#### [Goal of the exercise]
Every line of the data needs to be returned exactly.

= Beginning of Section =

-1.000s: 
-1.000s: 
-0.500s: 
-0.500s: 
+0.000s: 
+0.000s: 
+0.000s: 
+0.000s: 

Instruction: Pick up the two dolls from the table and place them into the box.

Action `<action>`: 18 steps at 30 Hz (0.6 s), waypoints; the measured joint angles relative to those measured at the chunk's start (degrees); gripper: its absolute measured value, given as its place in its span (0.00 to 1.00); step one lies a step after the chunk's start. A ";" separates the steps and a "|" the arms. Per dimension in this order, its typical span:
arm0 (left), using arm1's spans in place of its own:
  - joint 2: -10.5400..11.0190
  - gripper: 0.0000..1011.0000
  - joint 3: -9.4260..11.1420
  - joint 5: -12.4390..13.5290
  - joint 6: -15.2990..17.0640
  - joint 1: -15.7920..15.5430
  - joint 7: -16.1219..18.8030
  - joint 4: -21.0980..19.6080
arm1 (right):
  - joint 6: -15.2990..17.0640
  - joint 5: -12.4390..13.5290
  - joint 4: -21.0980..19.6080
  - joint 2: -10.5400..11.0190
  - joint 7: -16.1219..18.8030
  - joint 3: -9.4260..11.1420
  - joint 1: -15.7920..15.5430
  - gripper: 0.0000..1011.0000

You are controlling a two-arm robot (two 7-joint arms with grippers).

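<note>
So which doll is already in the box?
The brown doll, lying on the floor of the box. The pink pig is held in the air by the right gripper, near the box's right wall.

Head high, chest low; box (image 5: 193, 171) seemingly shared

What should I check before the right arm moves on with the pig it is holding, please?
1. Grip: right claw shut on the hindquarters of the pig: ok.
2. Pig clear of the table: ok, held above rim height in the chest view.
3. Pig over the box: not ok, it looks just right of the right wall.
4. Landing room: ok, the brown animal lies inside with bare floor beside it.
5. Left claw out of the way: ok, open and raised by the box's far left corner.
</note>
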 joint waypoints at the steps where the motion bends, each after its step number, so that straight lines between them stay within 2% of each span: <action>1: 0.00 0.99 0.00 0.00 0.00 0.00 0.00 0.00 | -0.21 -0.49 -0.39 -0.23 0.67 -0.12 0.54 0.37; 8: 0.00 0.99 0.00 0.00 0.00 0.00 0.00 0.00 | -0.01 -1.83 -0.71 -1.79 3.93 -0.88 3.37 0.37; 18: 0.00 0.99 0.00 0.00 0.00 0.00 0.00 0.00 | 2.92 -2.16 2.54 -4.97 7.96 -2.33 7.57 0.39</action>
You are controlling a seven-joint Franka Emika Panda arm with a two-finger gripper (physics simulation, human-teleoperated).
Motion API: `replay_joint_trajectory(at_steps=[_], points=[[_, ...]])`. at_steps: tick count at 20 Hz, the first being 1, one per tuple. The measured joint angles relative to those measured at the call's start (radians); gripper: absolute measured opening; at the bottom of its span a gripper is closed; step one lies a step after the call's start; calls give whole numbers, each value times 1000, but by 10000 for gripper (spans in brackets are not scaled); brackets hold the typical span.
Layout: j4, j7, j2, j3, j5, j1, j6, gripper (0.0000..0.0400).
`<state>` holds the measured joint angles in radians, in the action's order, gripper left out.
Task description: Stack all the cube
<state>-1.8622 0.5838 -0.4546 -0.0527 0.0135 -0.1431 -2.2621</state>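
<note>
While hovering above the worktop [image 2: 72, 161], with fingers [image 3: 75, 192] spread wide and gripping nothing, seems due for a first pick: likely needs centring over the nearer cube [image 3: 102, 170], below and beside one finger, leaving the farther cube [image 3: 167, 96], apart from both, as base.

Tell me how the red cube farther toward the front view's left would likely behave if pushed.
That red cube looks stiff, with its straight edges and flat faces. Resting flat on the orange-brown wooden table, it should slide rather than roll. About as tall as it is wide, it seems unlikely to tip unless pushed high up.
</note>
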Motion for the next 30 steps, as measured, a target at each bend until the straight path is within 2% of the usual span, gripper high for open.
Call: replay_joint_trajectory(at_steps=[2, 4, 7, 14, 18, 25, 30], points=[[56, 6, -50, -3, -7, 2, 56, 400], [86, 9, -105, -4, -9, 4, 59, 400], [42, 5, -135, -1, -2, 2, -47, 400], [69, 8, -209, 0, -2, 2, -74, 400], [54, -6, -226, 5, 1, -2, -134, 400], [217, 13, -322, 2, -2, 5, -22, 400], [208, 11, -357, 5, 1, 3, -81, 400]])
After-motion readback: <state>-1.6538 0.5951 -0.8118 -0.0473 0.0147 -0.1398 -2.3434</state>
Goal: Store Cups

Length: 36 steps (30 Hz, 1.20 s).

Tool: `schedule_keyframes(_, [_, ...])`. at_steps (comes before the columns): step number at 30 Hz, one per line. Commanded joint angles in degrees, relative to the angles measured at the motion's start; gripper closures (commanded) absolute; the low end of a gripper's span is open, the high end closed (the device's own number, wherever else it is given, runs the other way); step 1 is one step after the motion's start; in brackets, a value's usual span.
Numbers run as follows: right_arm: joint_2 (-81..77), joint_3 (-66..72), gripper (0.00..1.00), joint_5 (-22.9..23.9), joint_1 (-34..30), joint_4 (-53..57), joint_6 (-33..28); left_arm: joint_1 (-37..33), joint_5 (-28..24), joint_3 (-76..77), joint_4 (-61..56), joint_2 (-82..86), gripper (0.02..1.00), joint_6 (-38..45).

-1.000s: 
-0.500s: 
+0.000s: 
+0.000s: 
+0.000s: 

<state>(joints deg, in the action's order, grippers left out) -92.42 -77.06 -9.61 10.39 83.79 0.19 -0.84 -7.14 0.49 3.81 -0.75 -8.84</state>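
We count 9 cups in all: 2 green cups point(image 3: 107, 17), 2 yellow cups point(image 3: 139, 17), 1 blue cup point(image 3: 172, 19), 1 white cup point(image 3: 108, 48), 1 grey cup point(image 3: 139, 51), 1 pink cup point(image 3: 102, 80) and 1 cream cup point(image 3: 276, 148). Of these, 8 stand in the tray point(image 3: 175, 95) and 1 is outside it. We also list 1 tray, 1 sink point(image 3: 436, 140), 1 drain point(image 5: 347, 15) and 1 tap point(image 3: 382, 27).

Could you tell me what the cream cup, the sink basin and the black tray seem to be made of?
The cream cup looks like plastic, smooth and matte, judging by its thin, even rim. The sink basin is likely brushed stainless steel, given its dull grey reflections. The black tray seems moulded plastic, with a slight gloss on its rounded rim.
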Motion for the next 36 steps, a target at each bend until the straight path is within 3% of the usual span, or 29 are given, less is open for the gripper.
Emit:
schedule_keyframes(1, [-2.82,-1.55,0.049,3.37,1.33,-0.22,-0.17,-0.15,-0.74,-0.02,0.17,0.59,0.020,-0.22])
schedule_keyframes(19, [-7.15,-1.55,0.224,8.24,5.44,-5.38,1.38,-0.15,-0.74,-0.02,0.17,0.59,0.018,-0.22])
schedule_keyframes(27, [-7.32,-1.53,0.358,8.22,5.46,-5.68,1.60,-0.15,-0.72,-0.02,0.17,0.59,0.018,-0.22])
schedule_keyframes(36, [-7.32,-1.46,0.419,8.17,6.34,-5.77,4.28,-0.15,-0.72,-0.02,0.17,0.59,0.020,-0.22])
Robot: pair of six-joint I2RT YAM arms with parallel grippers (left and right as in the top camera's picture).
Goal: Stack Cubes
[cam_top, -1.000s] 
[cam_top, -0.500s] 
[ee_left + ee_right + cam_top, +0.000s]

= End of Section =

#### [Answer section]
-1.000s: 
-1.000s: 
-0.500s: 
-0.500s: 
+0.000s: 
+0.000s: 
+0.000s: 
+0.000s: 

Instruction: Pick up the two dolls from the table and place them into the box.

Action `<action>`: 18 steps at 30 Hz (0.6 s), waypoints; the measured joint angles relative to those measured at the chunk's start (degrees); gripper: its absolute measured value, given as its place in its span (0.00 to 1.00); step one lies a step after the chunk's start. A ";" separates the steps and a "|" the arms. Per dimension in this order, its typical span:
arm0 (left), using arm1's spans in place of its own:
  - joint 2: -10.5400..11.0190
  - gripper: 0.0000..1011.0000
  - joint 3: -9.4260..11.1420
  - joint 5: -12.4390..13.5290
  - joint 6: -15.2990..17.0640
  - joint 1: -15.7920..15.5430
  - joint 7: -16.1219..18.8030
  - joint 4: -21.0980..19.6080
arm1 (right):
  - joint 6: -15.2990..17.0640
  - joint 5: -12.4390..13.5290
  - joint 4: -21.0980..19.6080
  - joint 2: -10.5400..11.0190
  - joint 7: -16.1219..18.8030
  - joint 3: -9.4260..11.1420
  - joint 1: -15.7920..15.5430
  - gripper: 0.0000..1011.0000

You are controlling a two-arm robot (two 7-joint arms with grippers).

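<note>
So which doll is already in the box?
The brown doll, lying on the floor of the box. The pink pig is held in the air by the right gripper, near the box's right wall.

Head high, chest low; box (image 5: 193, 171) seemingly shared

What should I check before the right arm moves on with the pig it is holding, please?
1. Grip: right claw shut on the hindquarters of the pig: ok.
2. Pig clear of the table: ok, held above rim height in the chest view.
3. Pig over the box: not ok, it looks just right of the right wall.
4. Landing room: ok, the brown animal lies inside with bare floor beside it.
5. Left claw out of the way: ok, open and raised by the box's far left corner.
</note>
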 joint waypoints at the steps where the motion bends, each after its step number, so that straight lines between them stay within 2% of each span: <action>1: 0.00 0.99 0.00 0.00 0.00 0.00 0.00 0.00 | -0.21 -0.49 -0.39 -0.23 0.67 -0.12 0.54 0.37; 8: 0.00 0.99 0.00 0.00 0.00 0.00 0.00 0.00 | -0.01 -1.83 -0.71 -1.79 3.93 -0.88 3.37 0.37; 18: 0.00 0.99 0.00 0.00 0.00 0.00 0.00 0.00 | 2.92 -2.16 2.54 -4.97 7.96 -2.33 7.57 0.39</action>
You are controlling a seven-joint Franka Emika Panda arm with a two-finger gripper (physics simulation, human-teleoperated).
Motion API: `replay_joint_trajectory(at_steps=[_], points=[[_, ...]])`. at_steps: tick count at 20 Hz, the first being 1, one per tuple. The measured joint angles relative to those measured at the call's start (radians); gripper: absolute measured opening; at the bottom of its span a gripper is closed; step one lies a step after the call's start; calls give whole numbers, each value times 1000, but by 10000 for gripper (spans in brackets are not scaled); brackets hold the typical span.
Layout: j4, j7, j2, j3, j5, j1, j6, gripper (0.0000..0.0400).
`<state>` holds the measured joint angles in radians, in the action's order, gripper left out.
Task description: Stack all the cube
<state>-1.8622 0.5838 -0.4546 -0.0527 0.0135 -0.1431 -2.2621</state>
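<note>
While hovering above the worktop [image 2: 72, 161], with fingers [image 3: 75, 192] spread wide and gripping nothing, seems due for a first pick: likely needs centring over the nearer cube [image 3: 102, 170], below and beside one finger, leaving the farther cube [image 3: 167, 96], apart from both, as base.

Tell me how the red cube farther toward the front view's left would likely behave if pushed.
That red cube looks stiff, with its straight edges and flat faces. Resting flat on the orange-brown wooden table, it should slide rather than roll. About as tall as it is wide, it seems unlikely to tip unless pushed high up.
</note>
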Motion for the next 30 steps, as measured, a target at each bend until the straight path is within 2% of the usual span, gripper high for open.
Call: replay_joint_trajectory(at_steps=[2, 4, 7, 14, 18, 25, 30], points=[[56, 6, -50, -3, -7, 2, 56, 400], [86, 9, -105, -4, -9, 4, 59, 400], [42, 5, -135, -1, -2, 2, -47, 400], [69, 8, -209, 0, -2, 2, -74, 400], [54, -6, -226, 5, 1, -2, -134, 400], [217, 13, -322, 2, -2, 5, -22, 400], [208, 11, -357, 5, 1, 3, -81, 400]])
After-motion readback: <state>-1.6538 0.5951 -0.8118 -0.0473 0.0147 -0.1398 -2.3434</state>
Goal: Store Cups

Length: 36 steps (30 Hz, 1.20 s).

Tool: `schedule_keyframes(_, [_, ...])`. at_steps (comes before the columns): step number at 30 Hz, one per line. Commanded joint angles in degrees, relative to the angles measured at the motion's start; gripper closures (commanded) absolute; the low end of a gripper's span is open, the high end closed (the device's own number, wherever else it is given, runs the other way); step 1 is one step after the motion's start; in brackets, a value's usual span.
Numbers run as follows: right_arm: joint_2 (-81..77), joint_3 (-66..72), gripper (0.00..1.00), joint_5 (-22.9..23.9), joint_1 (-34..30), joint_4 (-53..57), joint_6 (-33..28); left_arm: joint_1 (-37..33), joint_5 (-28..24), joint_3 (-76..77), joint_4 (-61..56), joint_2 (-82..86), gripper (0.02..1.00), joint_6 (-38..45).

-1.000s: 
-0.500s: 
+0.000s: 
+0.000s: 
+0.000s: 

<state>(joints deg, in the action's order, grippers left out) -92.42 -77.06 -9.61 10.39 83.79 0.19 -0.84 -7.14 0.49 3.81 -0.75 -8.84</state>
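We count 9 cups in all: 2 green cups point(image 3: 107, 17), 2 yellow cups point(image 3: 139, 17), 1 blue cup point(image 3: 172, 19), 1 white cup point(image 3: 108, 48), 1 grey cup point(image 3: 139, 51), 1 pink cup point(image 3: 102, 80) and 1 cream cup point(image 3: 276, 148). Of these, 8 stand in the tray point(image 3: 175, 95) and 1 is outside it. We also list 1 tray, 1 sink point(image 3: 436, 140), 1 drain point(image 5: 347, 15) and 1 tap point(image 3: 382, 27).

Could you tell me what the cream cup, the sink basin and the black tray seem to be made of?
The cream cup looks like plastic, smooth and matte, judging by its thin, even rim. The sink basin is likely brushed stainless steel, given its dull grey reflections. The black tray seems moulded plastic, with a slight gloss on its rounded rim.
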Motion for the next 36 steps, a target at each bend until the straight path is within 3% of the usual span, or 29 are given, less is open for the gripper.
Emit:
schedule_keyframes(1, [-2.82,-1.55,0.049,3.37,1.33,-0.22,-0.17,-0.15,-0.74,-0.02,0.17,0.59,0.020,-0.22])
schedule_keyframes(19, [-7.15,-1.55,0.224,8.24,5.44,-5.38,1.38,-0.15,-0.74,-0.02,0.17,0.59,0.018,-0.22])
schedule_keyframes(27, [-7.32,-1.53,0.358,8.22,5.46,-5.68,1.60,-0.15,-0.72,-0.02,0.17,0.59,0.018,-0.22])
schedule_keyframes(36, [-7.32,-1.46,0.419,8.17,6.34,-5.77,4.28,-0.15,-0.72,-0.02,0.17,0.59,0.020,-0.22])
Robot: pair of six-joint I2RT YAM arms with parallel grippers (left and right as in the top camera's picture).
Goal: Stack Cubes
[cam_top, -1.000s] 
[cam_top, -0.500s] 
[ee_left + ee_right + cam_top, +0.000s]

No other output belongs to this answer.